Phosphoinositide 3-kinase is what is of more interest in that it can cause Myostin inhibition.
The accumulation that Nelson spoke about is correct, as IGF levels peak, they desensitise the receptors.
IGF-1's pro-hypertrophy activity comes predominantly through its ability to activate the Phosphoinositide 3-kinase.
What is of particular note is that P-3-K only increases skeletal muscle size, so by adding in something which causes muscle cell proliferation, and matures satellite muscle cells more increases can come.
IGF1/PI3K also can dominantly inhibit the effects of the protein Myostatin which is a member of the TGF family of proteins.
There is no evidence to conclude that myostain returns to action during a steroid cycle, where p-3-k is activated.
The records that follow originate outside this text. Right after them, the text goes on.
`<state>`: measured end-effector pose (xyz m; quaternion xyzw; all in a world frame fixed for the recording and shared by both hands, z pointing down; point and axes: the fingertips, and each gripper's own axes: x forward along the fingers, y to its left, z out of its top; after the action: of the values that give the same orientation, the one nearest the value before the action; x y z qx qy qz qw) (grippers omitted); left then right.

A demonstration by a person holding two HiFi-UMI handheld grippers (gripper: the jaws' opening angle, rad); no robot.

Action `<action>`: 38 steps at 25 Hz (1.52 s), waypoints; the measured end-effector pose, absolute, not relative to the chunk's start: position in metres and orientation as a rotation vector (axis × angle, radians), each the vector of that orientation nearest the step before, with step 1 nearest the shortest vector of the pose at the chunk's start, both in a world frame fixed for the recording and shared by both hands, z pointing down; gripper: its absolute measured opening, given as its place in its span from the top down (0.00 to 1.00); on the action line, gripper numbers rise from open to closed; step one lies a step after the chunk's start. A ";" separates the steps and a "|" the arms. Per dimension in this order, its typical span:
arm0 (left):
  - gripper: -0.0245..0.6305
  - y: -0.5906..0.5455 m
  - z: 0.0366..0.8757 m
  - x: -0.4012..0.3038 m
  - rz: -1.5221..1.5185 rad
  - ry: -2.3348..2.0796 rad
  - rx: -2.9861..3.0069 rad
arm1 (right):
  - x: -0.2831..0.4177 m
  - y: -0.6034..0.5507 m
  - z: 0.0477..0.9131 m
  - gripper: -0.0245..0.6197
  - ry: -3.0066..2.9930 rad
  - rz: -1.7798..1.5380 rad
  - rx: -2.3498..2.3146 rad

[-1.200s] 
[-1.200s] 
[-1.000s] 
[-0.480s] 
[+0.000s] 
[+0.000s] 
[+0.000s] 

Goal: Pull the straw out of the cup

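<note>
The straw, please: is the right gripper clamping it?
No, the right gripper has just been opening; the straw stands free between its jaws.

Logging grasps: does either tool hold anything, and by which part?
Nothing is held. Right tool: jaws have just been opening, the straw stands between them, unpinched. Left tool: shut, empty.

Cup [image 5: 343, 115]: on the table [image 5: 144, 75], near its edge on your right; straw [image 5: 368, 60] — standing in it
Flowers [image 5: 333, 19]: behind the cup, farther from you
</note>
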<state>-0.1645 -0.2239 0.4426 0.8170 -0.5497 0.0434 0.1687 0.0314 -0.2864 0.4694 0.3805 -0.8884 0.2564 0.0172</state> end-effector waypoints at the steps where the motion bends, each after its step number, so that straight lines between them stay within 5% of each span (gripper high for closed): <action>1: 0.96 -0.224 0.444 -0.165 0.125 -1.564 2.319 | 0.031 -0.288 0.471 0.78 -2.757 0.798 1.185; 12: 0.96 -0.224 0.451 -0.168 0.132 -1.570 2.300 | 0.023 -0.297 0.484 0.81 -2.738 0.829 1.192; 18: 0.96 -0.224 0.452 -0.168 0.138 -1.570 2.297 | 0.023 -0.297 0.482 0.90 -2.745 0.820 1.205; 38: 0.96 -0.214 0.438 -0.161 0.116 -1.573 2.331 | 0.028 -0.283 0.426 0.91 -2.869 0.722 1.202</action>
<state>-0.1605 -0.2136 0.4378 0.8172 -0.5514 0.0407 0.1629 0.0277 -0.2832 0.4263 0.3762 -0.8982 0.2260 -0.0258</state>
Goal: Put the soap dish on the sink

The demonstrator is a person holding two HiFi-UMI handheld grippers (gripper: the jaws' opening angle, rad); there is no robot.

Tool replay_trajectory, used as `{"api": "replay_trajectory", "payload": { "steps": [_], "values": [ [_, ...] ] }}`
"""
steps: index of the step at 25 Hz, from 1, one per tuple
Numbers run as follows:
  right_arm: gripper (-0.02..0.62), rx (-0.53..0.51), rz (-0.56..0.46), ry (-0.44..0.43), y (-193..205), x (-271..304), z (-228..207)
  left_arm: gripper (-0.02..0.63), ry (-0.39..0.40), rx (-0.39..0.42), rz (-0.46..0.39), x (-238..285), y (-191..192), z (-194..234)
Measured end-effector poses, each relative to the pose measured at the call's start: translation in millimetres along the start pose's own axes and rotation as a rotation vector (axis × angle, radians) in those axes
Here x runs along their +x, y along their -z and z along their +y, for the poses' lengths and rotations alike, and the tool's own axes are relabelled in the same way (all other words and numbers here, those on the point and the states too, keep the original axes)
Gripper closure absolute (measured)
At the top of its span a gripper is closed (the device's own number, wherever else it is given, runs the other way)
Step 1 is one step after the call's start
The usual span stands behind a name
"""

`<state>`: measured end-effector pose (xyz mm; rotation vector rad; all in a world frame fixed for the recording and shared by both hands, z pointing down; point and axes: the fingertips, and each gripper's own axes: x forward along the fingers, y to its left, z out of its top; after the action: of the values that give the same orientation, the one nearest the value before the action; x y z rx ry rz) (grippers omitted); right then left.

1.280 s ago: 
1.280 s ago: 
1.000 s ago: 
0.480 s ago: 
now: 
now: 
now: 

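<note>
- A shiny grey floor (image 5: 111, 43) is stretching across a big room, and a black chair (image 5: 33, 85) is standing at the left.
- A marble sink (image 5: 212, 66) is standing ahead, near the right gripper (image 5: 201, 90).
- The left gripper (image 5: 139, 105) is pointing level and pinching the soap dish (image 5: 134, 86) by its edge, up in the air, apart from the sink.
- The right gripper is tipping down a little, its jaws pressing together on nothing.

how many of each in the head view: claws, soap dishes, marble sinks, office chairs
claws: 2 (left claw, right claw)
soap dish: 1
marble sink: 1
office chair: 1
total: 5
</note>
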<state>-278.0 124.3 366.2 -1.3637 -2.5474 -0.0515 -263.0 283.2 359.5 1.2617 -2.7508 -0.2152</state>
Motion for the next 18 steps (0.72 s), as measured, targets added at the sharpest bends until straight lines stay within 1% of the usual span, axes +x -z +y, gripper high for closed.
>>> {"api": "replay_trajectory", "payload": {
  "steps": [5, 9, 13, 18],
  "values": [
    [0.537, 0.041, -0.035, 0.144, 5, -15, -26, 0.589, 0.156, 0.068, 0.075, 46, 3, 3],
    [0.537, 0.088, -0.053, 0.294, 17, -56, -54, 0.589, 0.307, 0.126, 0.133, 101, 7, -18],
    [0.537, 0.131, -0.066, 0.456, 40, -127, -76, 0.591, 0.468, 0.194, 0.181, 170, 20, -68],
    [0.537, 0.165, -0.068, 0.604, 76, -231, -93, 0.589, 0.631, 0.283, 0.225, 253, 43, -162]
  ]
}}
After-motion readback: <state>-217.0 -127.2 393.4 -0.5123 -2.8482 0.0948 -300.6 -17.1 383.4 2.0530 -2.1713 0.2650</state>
Its more that doses of AAS would need to be steadily increased to keep on causing this selective muscle building signal.
The greater the gains..
And
The longer your on
= The slower the returns, your body adjusts, P-3-K signalling is deactivated and igf levels start to drop, unless the doses are increased accordingly.
That will prevent P-3-K from allowing myostatin to begin to induce muscle inhibition and cellular myotube shrinkage.
Adding in GH at the stage where igf levels start to drop would be of particular benefit as it can enhance muscle cell proliferation.